7. Counsel for the petitioner contended that exhibit P17 is without any authority of law as the Deputy Commissioner in-charge of the District has no authority to set aside an order in appeal issued by the appellate authority modifying the assessment. I am in complete agreement with this argument, because the basis of and extent of addition to the returned turnover was the issue directly involved in the appeal and decided by the Deputy Commissioner (Appeals) by modifying the assessment vide exhibit P7 order.

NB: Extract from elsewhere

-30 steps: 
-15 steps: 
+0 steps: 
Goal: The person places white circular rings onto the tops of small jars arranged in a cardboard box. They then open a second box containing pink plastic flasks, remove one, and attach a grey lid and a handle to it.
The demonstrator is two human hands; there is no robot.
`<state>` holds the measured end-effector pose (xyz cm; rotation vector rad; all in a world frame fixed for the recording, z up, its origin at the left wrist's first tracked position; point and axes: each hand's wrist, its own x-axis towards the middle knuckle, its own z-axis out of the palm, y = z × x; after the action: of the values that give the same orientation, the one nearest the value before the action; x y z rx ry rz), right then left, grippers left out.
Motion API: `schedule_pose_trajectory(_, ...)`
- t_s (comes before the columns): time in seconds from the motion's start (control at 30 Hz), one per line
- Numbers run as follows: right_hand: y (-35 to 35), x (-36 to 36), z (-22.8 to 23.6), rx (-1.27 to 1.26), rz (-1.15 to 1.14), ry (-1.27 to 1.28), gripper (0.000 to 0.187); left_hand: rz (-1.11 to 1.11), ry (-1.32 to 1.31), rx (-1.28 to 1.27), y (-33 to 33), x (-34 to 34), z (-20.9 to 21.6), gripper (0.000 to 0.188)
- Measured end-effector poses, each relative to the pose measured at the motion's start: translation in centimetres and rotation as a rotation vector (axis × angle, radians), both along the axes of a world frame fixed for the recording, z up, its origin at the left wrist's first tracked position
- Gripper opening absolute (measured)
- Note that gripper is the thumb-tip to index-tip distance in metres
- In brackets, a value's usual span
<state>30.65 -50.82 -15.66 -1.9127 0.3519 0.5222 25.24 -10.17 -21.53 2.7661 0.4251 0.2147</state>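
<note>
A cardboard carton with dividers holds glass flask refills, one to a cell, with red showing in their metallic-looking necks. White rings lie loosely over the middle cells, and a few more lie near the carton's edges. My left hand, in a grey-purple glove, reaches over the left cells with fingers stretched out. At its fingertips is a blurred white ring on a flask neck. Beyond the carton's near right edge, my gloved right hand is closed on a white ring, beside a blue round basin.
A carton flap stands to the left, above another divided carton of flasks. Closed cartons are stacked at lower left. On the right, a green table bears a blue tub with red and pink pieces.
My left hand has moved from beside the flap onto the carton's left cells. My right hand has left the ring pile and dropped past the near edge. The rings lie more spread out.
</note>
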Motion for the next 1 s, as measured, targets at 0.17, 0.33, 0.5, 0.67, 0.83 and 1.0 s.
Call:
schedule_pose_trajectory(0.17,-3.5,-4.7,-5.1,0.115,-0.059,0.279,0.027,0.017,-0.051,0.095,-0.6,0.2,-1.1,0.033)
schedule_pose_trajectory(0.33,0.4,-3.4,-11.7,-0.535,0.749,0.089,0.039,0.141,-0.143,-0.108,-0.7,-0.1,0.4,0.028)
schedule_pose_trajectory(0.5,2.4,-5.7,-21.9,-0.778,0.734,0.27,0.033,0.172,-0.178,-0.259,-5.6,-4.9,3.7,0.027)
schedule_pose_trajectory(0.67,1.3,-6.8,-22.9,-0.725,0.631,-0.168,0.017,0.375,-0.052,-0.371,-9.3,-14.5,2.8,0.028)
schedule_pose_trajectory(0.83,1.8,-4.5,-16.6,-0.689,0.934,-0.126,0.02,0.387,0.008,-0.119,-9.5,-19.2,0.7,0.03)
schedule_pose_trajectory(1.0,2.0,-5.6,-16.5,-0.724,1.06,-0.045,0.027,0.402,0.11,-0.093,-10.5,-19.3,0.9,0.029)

The remedy for the officer, the Deputy Commissioner of the District, or the Commissioner was either to request the appellate authority to rectify exhibit P14 appellate order under Section 43 of the Act or based on exhibit P10 suo motu revisional order to file second appeal against exhibit P14 order. Section 35(1) of the Act specifically prohibits the Deputy Commissioner from interfering with any issue decided by the appellate authority in appeal, eventhough under Section 35 (2A) the Deputy Commissioner can suo motu revise assessment on issues not decided in appeal. Moreover, the Deputy Commissioner has no authority under Section 35 to suo motu revise appellate orders which in this case is issued by an officer of the same rank. He can only interfere with the assessment orders, including modified orders based on orders in appeals, but on issues not decided in appeals. In this particular case, the Deputy Commissioner has interfered with the appellate order modifying assessment on the very same issue decided in appeal which is prohibited by Section 35. Therefore exhibit P1 7 is without jurisdiction and I vacate the same. However, if second appeal is filed by the department against exhibit P14, they can pursue the same.

8. O.P. is allowed to the extent indicated above. Order on C.M.P No. 36391 of 1997 in O.P. No. 20288 of 1997(M) dismissed.